◆ Given data:

··········

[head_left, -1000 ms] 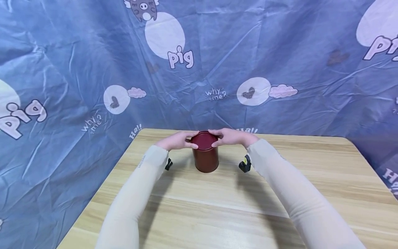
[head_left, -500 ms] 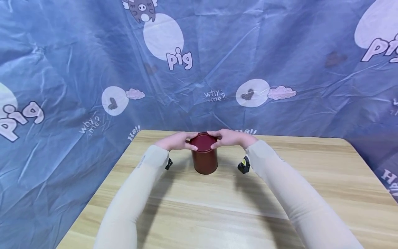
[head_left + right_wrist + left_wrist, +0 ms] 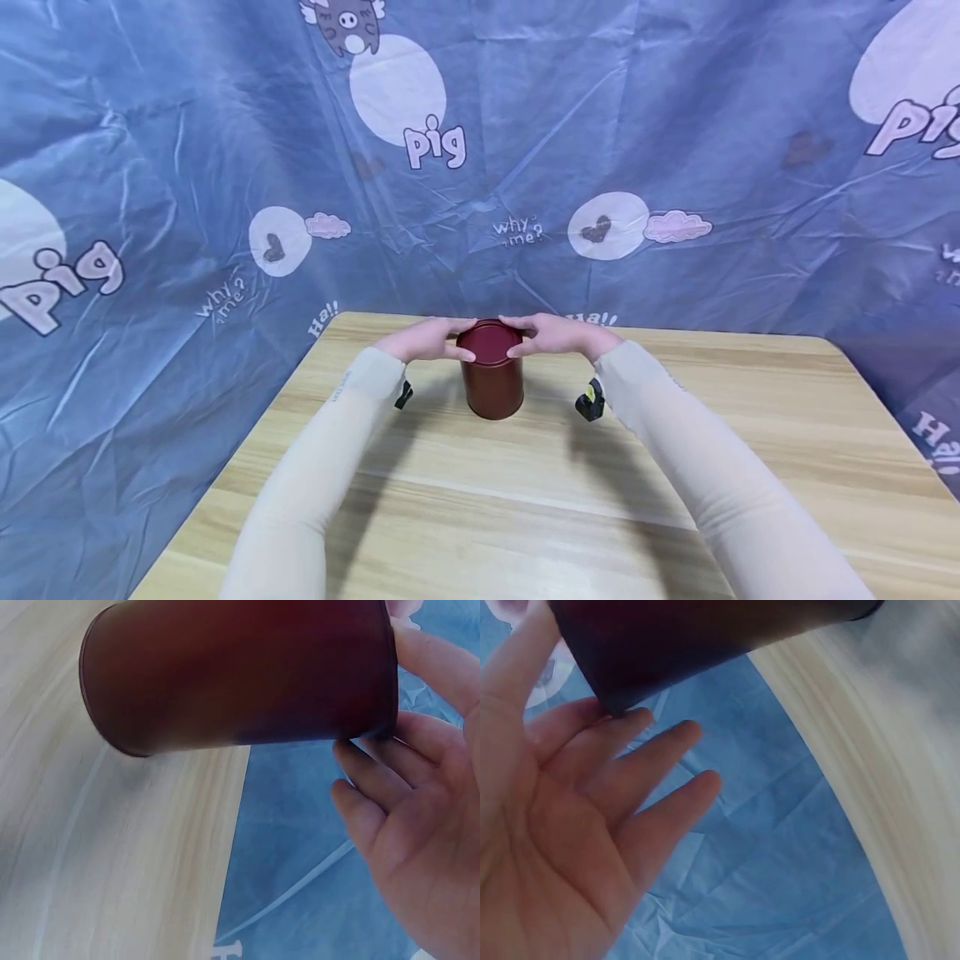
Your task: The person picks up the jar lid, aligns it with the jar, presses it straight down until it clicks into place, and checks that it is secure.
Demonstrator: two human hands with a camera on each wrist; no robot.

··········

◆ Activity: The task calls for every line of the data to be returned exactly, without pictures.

◆ Answer to the exercise:
[head_left, -1000 ms] 
[head_left, -500 ms] 
[head_left + right_wrist + left_wrist, +0 ms] 
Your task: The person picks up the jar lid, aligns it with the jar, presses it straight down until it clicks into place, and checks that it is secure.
Demonstrator: two human hands with a camera on each wrist; no robot.

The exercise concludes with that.